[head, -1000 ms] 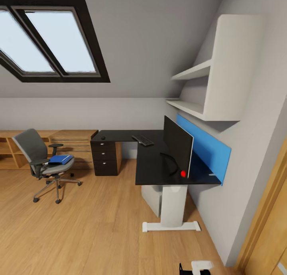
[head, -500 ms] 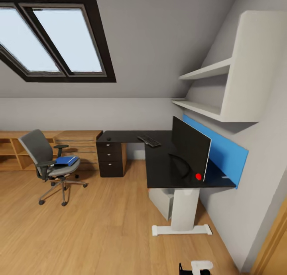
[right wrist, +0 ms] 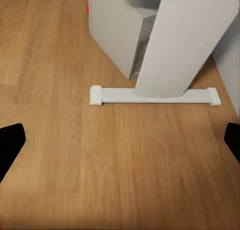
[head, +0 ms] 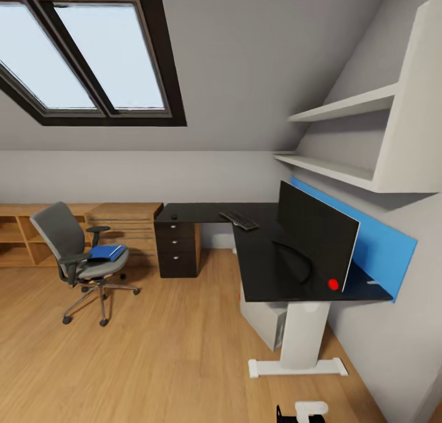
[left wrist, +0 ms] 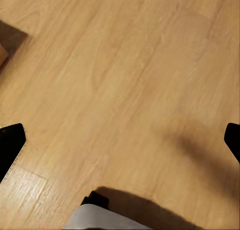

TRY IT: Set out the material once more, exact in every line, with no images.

RESPONSE:
[head, -1000 ms] 
[head, -500 ms] 
[right wrist, +0 ms] 
[head, +0 ms] 
[left wrist, +0 ms] 

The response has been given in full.